* [WHAT IS EXPECTED]
Write the entries out again in full and unchanged, dropping every image.

[Stored entries]
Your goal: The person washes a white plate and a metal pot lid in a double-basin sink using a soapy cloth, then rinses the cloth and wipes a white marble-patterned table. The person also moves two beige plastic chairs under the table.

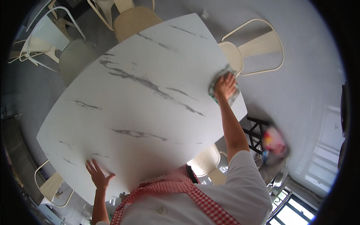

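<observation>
A white marble-patterned table (135,104) with dark grey veins spreads out before me. My right hand (225,85) lies flat on a grey-green cloth (214,89) at the table's right edge, fingers spread and pressing it to the top. The cloth looks crumpled and slightly blurred, and part of it is hidden under the palm. Near the front left edge my left hand (98,175) rests on the bare tabletop with its fingers apart and nothing in it. I wear a red-and-white checked apron (166,185) against the near edge.
Cream metal chairs stand around the table: one on the right (261,46), one at the back (135,21), one at near left (52,188) and one beside my right side (205,160). A black stand (254,135) and a blurred red-and-white bag (273,140) are by the right wall.
</observation>
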Demonstrator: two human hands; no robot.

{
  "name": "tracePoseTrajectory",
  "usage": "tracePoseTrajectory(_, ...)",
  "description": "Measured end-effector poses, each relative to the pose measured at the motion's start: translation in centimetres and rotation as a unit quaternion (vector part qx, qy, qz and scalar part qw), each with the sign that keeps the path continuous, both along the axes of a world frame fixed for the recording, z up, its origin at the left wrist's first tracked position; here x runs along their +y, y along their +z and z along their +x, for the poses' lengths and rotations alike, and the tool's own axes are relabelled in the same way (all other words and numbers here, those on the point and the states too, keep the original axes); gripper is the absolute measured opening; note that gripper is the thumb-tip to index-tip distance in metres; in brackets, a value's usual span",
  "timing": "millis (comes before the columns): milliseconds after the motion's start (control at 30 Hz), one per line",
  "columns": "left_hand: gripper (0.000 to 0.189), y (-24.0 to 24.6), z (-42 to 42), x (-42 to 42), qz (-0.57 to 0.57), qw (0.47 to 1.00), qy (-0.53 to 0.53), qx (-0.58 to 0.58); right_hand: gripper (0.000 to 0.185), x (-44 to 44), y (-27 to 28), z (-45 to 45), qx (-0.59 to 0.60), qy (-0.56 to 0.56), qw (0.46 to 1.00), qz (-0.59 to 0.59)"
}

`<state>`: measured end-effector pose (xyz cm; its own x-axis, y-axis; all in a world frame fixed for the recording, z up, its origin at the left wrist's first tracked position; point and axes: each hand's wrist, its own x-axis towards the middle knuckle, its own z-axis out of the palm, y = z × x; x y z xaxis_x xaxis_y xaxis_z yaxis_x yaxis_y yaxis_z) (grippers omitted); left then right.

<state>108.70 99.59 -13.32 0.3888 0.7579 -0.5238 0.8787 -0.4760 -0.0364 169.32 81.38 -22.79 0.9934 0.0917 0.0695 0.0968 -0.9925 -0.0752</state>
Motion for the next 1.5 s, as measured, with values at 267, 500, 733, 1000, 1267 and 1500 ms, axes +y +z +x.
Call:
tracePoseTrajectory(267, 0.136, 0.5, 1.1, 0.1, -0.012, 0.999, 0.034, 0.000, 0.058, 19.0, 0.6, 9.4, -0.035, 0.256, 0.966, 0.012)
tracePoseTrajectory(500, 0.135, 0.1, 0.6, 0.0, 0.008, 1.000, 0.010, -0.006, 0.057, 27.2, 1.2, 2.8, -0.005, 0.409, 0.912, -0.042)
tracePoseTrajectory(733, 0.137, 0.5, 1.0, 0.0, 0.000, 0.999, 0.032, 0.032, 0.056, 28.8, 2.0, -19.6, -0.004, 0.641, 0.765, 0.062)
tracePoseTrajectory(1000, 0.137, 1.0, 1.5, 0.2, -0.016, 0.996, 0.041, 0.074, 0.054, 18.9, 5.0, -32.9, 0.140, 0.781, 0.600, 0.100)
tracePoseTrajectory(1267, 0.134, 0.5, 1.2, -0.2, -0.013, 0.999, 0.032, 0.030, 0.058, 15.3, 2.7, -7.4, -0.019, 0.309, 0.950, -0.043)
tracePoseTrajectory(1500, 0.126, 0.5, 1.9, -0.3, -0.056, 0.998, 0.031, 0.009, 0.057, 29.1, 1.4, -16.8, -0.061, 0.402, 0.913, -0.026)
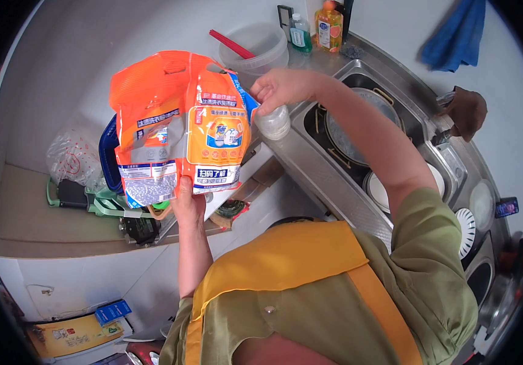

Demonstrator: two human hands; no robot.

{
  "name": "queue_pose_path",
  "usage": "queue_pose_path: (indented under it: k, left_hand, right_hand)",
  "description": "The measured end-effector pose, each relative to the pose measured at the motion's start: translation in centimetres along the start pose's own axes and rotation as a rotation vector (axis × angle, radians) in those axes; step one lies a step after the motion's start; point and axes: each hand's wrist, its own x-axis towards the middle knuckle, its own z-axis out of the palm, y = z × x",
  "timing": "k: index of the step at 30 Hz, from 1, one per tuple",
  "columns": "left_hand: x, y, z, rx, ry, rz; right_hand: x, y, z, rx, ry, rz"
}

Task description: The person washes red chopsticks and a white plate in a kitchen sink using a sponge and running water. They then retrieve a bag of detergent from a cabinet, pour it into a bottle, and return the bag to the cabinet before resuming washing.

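Note:
An orange plastic Tide laundry detergent bag [218,137] is held up before me, its printed panel facing me and a hand slot near its top. My left hand [189,203] grips its lower edge, the thumb lying over the front. At the bag's right side, my right hand [284,89] pinches the blue edge with bent fingers; the fingertips are partly hidden. Just below that hand stands a clear plastic jar [274,125] on the steel counter rim. Part of a dark blue container [110,155] shows behind the bag's left side.
A steel sink [307,121] on the right holds a lidded pot [362,123] and white bowls [375,191]. Behind stand a translucent bucket [266,50] and soap bottles [329,29]. A green-handled tool [111,203] and a plastic bag [74,157] lie on the left ledge.

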Motion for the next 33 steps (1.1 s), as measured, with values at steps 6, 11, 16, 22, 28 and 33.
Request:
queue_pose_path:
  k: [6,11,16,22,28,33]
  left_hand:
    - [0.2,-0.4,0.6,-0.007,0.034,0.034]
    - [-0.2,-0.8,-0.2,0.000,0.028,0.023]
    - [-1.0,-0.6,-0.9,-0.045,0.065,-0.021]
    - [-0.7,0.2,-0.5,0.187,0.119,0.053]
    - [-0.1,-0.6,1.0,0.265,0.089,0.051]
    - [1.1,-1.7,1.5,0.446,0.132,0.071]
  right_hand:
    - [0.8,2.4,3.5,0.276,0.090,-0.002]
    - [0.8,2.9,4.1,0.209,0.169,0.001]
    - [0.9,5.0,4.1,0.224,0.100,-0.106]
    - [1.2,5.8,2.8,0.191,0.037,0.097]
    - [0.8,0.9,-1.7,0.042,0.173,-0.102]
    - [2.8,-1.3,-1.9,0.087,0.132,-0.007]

* [SOLUTION]
Your goal: The person washes a white plate and a metal pot lid in a double-basin sink using a soapy cloth, then rinses the cloth and wipes a white marble-patterned table. The person also moves two beige plastic chairs under the table.


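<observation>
A white marble-patterned table (135,104) with dark grey veins spreads out before me. My right hand (225,85) lies flat on a grey-green cloth (214,89) at the table's right edge, fingers spread and pressing it to the top. The cloth looks crumpled and slightly blurred, and part of it is hidden under the palm. Near the front left edge my left hand (98,175) rests on the bare tabletop with its fingers apart and nothing in it. I wear a red-and-white checked apron (166,185) against the near edge.
Cream metal chairs stand around the table: one on the right (261,46), one at the back (135,21), one at near left (52,188) and one beside my right side (205,160). A black stand (254,135) and a blurred red-and-white bag (273,140) are by the right wall.
</observation>
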Demonstrator: two human hands; no robot.

{
  "name": "tracePoseTrajectory",
  "usage": "tracePoseTrajectory(_, ...)",
  "description": "Measured end-effector poses, each relative to the pose measured at the motion's start: translation in centimetres and rotation as a unit quaternion (vector part qx, qy, qz and scalar part qw), each with the sign that keeps the path continuous, both along the axes of a world frame fixed for the recording, z up, its origin at the left wrist's first tracked position; here x runs along their +y, y along their +z and z along their +x, for the poses' lengths and rotations alike, and the tool's own axes are relabelled in the same way (all other words and numbers here, those on the point and the states too, keep the original axes); gripper is the absolute measured opening; note that gripper is the thumb-tip to index-tip distance in metres; in brackets, a value's usual span",
  "timing": "millis (comes before the columns): milliseconds after the motion's start (control at 30 Hz), one per line",
  "columns": "left_hand: gripper (0.000 to 0.189), y (-24.0 to 24.6), z (-42 to 42), x (-42 to 42), qz (-0.57 to 0.57), qw (0.47 to 1.00), qy (-0.53 to 0.53), qx (-0.58 to 0.58); right_hand: gripper (0.000 to 0.185), x (-44 to 44), y (-27 to 28), z (-45 to 45), qx (-0.59 to 0.60), qy (-0.56 to 0.56), qw (0.46 to 1.00), qz (-0.59 to 0.59)"
}

`<state>`: measured end-effector pose (xyz cm; its own x-axis, y-axis; all in a world frame fixed for the recording, z up, its origin at the left wrist's first tracked position; point and axes: each hand's wrist, its own x-axis towards the middle knuckle, its own z-axis out of the palm, y = z × x; x y z xaxis_x xaxis_y xaxis_z yaxis_x yaxis_y yaxis_z) (grippers omitted); left then right.

<state>108.70 99.59 -13.32 0.3888 0.7579 -0.5238 0.8787 -0.4760 -0.0364 169.32 81.38 -22.79 0.9934 0.0917 0.0695 0.0968 -0.9925 -0.0752</state>
Motion for the next 1.5 s, as measured, with values at 267, 500, 733, 1000, 1267 and 1500 ms, axes +y +z +x.
Call:
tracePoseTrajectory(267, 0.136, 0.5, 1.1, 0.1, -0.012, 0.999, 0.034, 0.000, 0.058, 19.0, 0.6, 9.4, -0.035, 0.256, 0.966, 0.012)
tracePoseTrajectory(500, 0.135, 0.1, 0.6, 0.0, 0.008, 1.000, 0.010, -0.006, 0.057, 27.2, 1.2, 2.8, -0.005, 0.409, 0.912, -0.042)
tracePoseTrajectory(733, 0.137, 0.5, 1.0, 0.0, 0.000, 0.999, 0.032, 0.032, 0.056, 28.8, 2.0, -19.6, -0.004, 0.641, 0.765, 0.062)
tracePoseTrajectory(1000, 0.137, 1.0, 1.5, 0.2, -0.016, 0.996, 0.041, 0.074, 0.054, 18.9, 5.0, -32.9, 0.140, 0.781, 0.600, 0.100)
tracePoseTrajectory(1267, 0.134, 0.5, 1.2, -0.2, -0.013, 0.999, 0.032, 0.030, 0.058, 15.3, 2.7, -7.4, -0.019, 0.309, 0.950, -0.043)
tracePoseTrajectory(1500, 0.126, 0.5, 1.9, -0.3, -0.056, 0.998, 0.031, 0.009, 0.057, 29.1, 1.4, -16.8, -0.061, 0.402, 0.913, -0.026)

Demonstrator: two human hands; no robot.

{
  "name": "queue_pose_path",
  "usage": "queue_pose_path: (indented under it: k, left_hand, right_hand)",
  "description": "The measured end-effector pose, each relative to the pose measured at the motion's start: translation in centimetres along the start pose's own axes and rotation as a rotation vector (axis × angle, radians) in those axes; step one lies a step after the motion's start; point and axes: each hand's wrist, its own x-axis towards the middle knuckle, its own z-axis out of the palm, y = z × x",
  "timing": "k: index of the step at 30 Hz, from 1, one per tuple",
  "columns": "left_hand: x, y, z, rx, ry, rz; right_hand: x, y, z, rx, ry, rz"
}

Task description: The person washes red chopsticks and a white plate in a kitchen sink using a sponge and running water. They then retrieve a bag of detergent from a cabinet, pour it into a bottle, and return the bag to the cabinet before resuming washing.

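Note:
An orange plastic Tide laundry detergent bag [218,137] is held up before me, its printed panel facing me and a hand slot near its top. My left hand [189,203] grips its lower edge, the thumb lying over the front. At the bag's right side, my right hand [284,89] pinches the blue edge with bent fingers; the fingertips are partly hidden. Just below that hand stands a clear plastic jar [274,125] on the steel counter rim. Part of a dark blue container [110,155] shows behind the bag's left side.
A steel sink [307,121] on the right holds a lidded pot [362,123] and white bowls [375,191]. Behind stand a translucent bucket [266,50] and soap bottles [329,29]. A green-handled tool [111,203] and a plastic bag [74,157] lie on the left ledge.
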
Motion for the next 33 steps (1.1 s), as measured, with values at steps 6, 11, 16, 22, 28 and 33.
Request:
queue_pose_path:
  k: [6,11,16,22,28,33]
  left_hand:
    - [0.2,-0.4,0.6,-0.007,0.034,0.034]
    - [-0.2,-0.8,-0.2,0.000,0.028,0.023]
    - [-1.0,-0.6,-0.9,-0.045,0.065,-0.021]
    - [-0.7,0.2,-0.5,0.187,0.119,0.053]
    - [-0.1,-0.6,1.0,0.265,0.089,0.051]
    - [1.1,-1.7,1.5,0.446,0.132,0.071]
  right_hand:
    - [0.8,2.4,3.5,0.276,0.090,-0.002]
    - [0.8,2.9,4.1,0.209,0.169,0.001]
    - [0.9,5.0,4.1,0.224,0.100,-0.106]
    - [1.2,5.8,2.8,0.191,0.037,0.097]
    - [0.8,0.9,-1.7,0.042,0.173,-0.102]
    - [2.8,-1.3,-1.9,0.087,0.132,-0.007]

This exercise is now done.